What is Clay?
Clay is generally a thick, sticky soil made primarily of clay particles. There is generally a substantial amount of water trapped within the clay, which gives it its thick properties. Clay is formed by the degeneration of silicate-bearing rocks by small amounts of carbonic acid and other diluted solvents. High clay content gives clay soil properties, which make it difficult to work with. Soils that have high clay content generally are not welcoming to many annuals, perennials, and vegetables. Plants that require bulbs to grow tend to rot over the winter in the clay soils. Although many gardeners find this soil difficult and frustrating to work in, there are several options a gardener can implement to make the thick soil easier to work with and more fertile to various plant species.
Taking a sample of soil and having it analyzed is the best way to gather information about soil composition. Soils that contain more than 50% clay are considered ‘heavy clay’ soils. Soil testing provides information about the pH balance and nutrient balance of the soil. While clay is rich in nutrients because it attracts minerals such as potassium, calcium, and magnesium, it is difficult for plants to access the nutrients because of the structure of the soil.

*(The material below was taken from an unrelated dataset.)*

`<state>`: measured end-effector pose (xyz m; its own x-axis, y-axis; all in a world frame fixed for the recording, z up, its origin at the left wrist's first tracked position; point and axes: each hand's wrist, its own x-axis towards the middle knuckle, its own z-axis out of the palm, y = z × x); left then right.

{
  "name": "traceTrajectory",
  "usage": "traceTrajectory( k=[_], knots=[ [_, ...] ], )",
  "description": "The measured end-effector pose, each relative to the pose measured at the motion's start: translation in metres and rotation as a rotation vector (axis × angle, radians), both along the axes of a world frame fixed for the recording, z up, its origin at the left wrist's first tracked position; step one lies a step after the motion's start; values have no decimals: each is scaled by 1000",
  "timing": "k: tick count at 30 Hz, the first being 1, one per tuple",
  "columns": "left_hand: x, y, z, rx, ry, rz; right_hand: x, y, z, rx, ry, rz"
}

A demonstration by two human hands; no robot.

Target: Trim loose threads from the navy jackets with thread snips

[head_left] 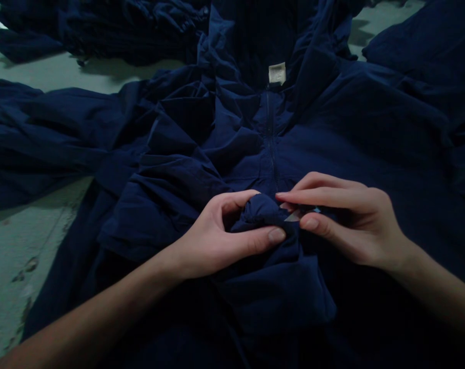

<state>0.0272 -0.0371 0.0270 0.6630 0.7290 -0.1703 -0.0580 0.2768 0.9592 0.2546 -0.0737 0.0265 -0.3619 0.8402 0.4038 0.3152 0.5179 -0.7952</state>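
A dark blue jacket [332, 138] lies spread out, with a zipper [271, 138] down its middle and a small pale label [277, 74] at the neck. My left hand [220, 236] grips a bunched fold of the jacket between thumb and fingers. Just to the right, my right hand [351, 218] is closed around a small tool with a pointed, pale metal blade [292, 217]. The blade tip touches or nearly touches the bunched cloth. Most of the tool is hidden by the fingers.
More dark blue cloth [132, 31] is heaped at the back left. Another dark blue piece [428, 46] lies at the back right. The pale green table [24, 266] shows along the left side, with dark marks on it.
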Motion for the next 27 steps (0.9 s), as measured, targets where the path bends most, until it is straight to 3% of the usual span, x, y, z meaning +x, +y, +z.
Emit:
traceTrajectory(
  k=[21,27],
  knots=[
    [5,-2,2,28,34,-24,-2,-2,0,-80,75,-7],
    [3,-3,2,45,72,-29,-2,-2,0,-47,119,-120]
  ],
)
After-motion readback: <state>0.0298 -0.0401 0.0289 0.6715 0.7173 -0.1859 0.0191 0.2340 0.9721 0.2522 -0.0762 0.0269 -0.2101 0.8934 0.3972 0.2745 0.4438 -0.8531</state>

Even if a soil test in not available, clay is still easy to identify. When clay is wet, it becomes sticky and clumpy. Clay generally tends to stick to hands, shoes, and gardening tools. When clay is dry, it forms cracks, and has a heavy, packed feeling when held. Because of their density, clays are also known as heavy soils. This density causes poor drainage, creating a build-up of water, which can be bad for most plants. Clay’s density causes compaction, adding to gardeners’ difficulty, along with the high alkaline measurements. While most trees and shrubs can handle clay’s conditions, many small plants and bulbs cannot.
There are a few options for gardeners faced with clay soils. One option is to plant apt trees and shrubs. Another option is to add soil amendments to improve the condition of the soil. If a gardener chooses to improve the condition of the soil, it is best to improve an entire area at once, rather than small patches or planting holes, at a time. The problem with amending small patches or planting holes is that as plants grow, they send out roots, and eventually those roots will run into the clay soil. Soil amendments make the soil more susceptible to planting a wider variety of plants. Compost, manure, leaf clippings, and other organic materials can be added to the clay soil to amend the soil. Wet soil causes compaction, so working with dry soil is best. If the clay soil has a high alkaline level, gypsum may be added to balance the soil.
It is up to the individual gardener as to what to do with clay soil. It is important to note that soil amendments can take several years to take effect. While adding organic materials encourages the growth of microorganisms that improve the condition of the soil, it takes some time for most microorganisms to work through the soil.